Doughnuts, paper clips and door mats; MPs expenses claims are back in the news

Knowing what works in terms of tackling corruption is not easy.  In some places, it is straightforward enough to pinpoint what the problem is – a politician using an expenses regime for personal gain in order to, say, clean his moat or to renovate a duck house, for example – but finding a new set of processes to put that right can be surprisingly tricky.  Even now, five years after the MPs’ expenses episode originally hit the headlines in the UK, the story continues to run.  The Daily Mail (see here) ran a story on Saturday 25th January 2014 bemoaning not just the pettiness of claiming  30p for a jam doughnut (Rosie Cooper, Labour – for the record, I’d very much like to know where these 30p doughnuts are available, as that is an excellent price) , 4p for travel (Tristam Hunt, Labour), 7p for a paper clip (David Cameron, Conservative), 49p for a door mat (John Barrett, Lib Dem – are MPs now shopping at Poundland?
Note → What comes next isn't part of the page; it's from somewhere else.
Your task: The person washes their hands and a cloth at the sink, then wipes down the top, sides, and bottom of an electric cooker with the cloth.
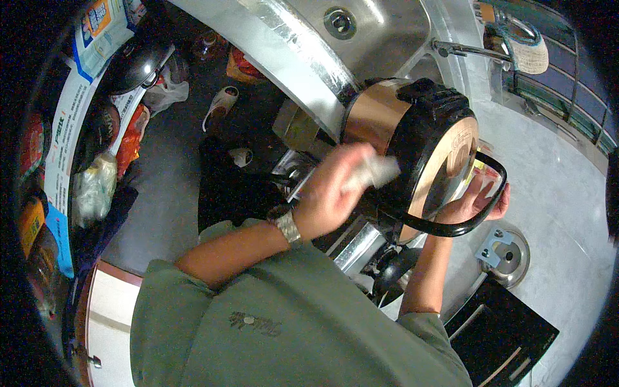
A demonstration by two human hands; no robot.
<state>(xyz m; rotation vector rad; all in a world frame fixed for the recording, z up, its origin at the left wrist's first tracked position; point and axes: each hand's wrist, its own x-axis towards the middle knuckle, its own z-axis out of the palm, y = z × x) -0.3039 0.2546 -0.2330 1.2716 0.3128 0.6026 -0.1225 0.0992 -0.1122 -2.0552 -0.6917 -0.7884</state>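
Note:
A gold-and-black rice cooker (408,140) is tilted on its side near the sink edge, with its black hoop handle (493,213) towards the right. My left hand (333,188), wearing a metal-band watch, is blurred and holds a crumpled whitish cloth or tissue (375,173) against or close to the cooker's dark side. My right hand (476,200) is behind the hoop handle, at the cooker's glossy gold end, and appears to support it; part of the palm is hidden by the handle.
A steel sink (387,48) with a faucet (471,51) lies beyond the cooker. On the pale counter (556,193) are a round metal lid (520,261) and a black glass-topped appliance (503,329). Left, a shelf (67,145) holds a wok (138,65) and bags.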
That’s a super deal) and 19p for Blu-Tac (Pat McFadden, Labour).  The pettiness of some of these claims to one side, the Mail was also enraged as they (the MPs) simply “don’t seem to get it”.  What precisely they don’t “seem to get” remained tantalisingly unclear, as no effort whatsoever was put in to outlining what the perfect expenses regime would look like.  That, it seems, is not the Daily Mail’s job.  It’s much more straightforward to point out some of the quirks within the system, some of the grey areas and some of the more bizarre claims.  Ideas on how to put this right?  No suggestions forthcoming.
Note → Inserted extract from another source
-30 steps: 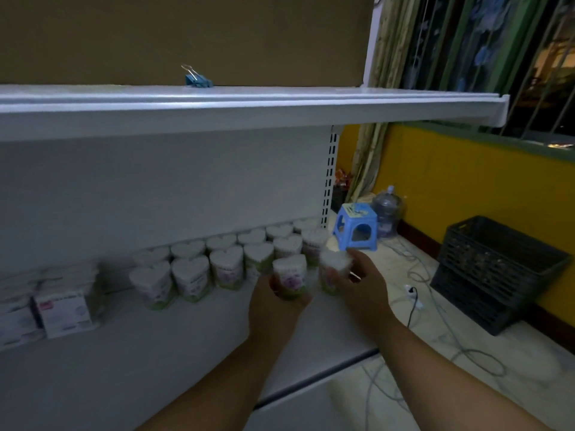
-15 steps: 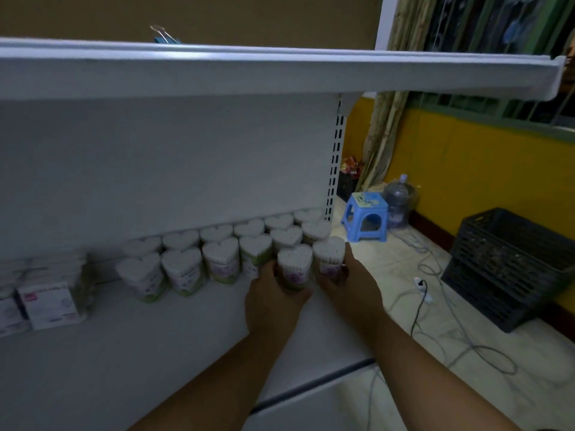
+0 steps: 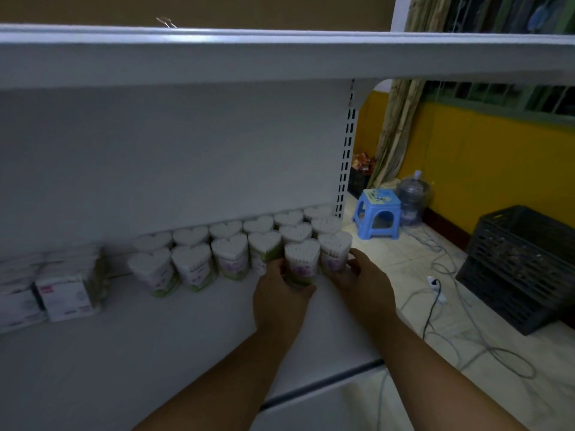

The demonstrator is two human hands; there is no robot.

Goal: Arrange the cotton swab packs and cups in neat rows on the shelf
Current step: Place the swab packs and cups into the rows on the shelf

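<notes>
White-painted metal shelf [image 3: 155, 353] carries two rows of clear heart-shaped plastic cups packed with white cotton swabs [image 3: 193, 265], set against the back panel. Both of our bare forearms come up from the lower edge and meet at the right end of these rows. Our left hand [image 3: 281, 293] is curled round the front of a heart-shaped cup with a purple and green label [image 3: 301, 262], thumb on its left side, wrist straight. Our right hand [image 3: 361, 275] wraps a second heart-shaped swab cup [image 3: 334, 251] just beside it, fingertips on its right wall and the palm low in front. The two cups touch each other and stand upright in front of the second row; we cannot tell whether their bases rest on the shelf. Boxy white cotton swab packs [image 3: 67, 293] sit stacked at the far left.
</notes>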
It is easy to see both why voters will be annoyed at seeing MPs claim money back on the most trivial of things and why the Mail (amongst others) refuses to outline how we might move this debate forward.  The ‘new’ post-2009 expenses regime, headed by the Independent Parliamentary Standards Authority, is undoubtedly tighter and better regulated than the system that came before it, but making value judgements on what is and what is not an acceptable expense is actually very difficult.  MPs have long grumbled that IPSA is a bureaucratic nightmare, although few have dared say that in public.  IPSA’s challenge is to create a system that can be consistent, fair and flexible.  MPs have different needs (i.e. if your constituency is Newcastle upon Tyne Central then you should surely be entitled to claim more in travel costs than if you represent, for example, London-based Twickenham) and they face different challenges in their daily work patterns; the expenses system needs to reflect this and needs to be quick enough on its feet to recognise the difference between legitimate and illegitimate claims.   If anyone reading this blog thinks they have the answer, then IPSA will no doubt be very keen to hear from you.

On an altogether different note, the first week of the new term is always an exciting time for students on Sussex’s MA in Corruption and Governance.  Why?  The internship and project part of the course commences.  And, 2014 sees no less than 14 students involved in such things.  Hazel Stephens and Kim Castle began working this week with police officers in the UK’s International Proceeds of Corruption Unit at New Scotland Yard (see here for an example of how the IPCU works), whilst Sam Weatherill has joined up with the All-Party Parliamentary Group (APPG) on Anti-Corruption in Westminster.  Michael Badham-Jones, Francisco Ortiz and Felicitas Nuehaus will be working alongside the Overseas Anti-Corruption Unit (OACU) in the Square Mile, and no less than two different groups of students will be doing projects in conjunction with Transparency International in Berlin.  Exciting times ahead!